Unfortunately, most of today’s Muslim pilgrims make it a custom to visit the prophet Muhammad’s tomb where they commit the most flagrant acts of idolatry and thus nullify their Hajj. The Quran consistently talks about “The Sacred Mosque,” while today’s Muslims talk about “The Two Sacred Mosques!” In a glaring act of idolatry, the Muslims have set up Muhammad’s tomb as another “Sacred Mosque!” This is a blasphemous violation of the Quran, and, ironically, even violates Hadith. The Hadith shown below illustrates this strange irony:
Translation of this false statement: “God has cursed the Jews and Christians for turning the tombs of their prophets into mosques.” [Bukhari, Nawawi Edition, Vol. 6, Page 14]
In addition to their invaluable spiritual benefits, there is a plethora of physical, economic, and health benefits from observing the contact prayers (Salat), obligatory charity (Zakat), fasting during the month of Ramadan, and Hajj.

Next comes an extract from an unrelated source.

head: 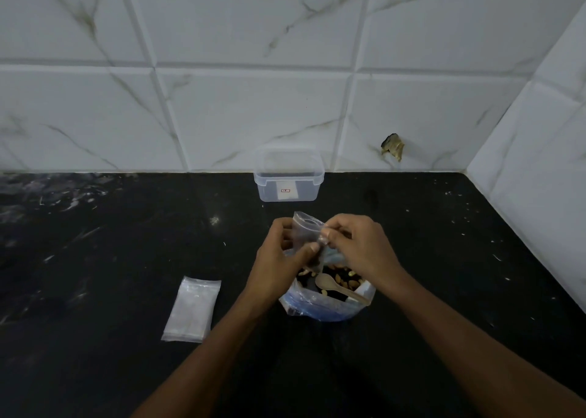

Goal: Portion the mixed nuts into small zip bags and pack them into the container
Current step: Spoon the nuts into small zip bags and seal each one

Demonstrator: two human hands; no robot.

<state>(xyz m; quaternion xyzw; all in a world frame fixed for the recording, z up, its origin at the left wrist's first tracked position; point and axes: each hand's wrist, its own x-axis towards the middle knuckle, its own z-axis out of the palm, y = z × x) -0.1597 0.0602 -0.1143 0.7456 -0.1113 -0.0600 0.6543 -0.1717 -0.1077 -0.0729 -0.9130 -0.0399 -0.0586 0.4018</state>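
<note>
Standing at the black counter (111, 259), the person holds a small zip bag (306, 230) up in both hands, just above the big open bag of mixed nuts (329, 294). The left hand (282, 259) wraps around the little bag's side, thumb pressed against the plastic, while the right hand (358, 243) pinches its top edge between thumb and fingertips. Whether the zip is open or sealed is hard to tell. A pale wooden spoon (339, 289) lies in the nut bag, its bowl resting on the nuts and its handle reaching out over the right rim. Left of the hands, well apart, a flat stack of empty zip bags (192, 310) lies on the counter. Farther back, against the marbled wall tiles (222, 107), sits a clear plastic container (288, 176), lid off, with a small label on its front.
</note>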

Observing the Dawn prayer interrupts long periods of stillness during sleep; this is now proven to help prevent arthritis. Also, getting up early in the morning helps combat depression and other psychological problems. The prostration position which is repeated during the contact prayers expands the blood vessels in our brains to accommodate more blood, and this prevents headaches. The repeated bending of the back and the joints is a healthful exercise. All these are scientifically established facts.
The ablutions required prior to the contact prayers encourage us to use the toilet more frequently. This habit protects us from a common and devastating cancer, colon cancer. Harmful chemicals are excreted in the urine and fecal matter. If these excretions are kept in the colon for prolonged periods of time, the harmful materials are re-absorbed into the body, and cause cancer.
Fasting during the month of Ramadan restores our expanded stomachs to their normal sizes, lowers our blood pressure through temporary dehydration, rids the body of harmful toxins, gives our kidneys a much needed rest, and reduces our weight by removing excessive and harmful fat.
Zakat charity and Hajj pilgrimage have far reaching economic and social benefits.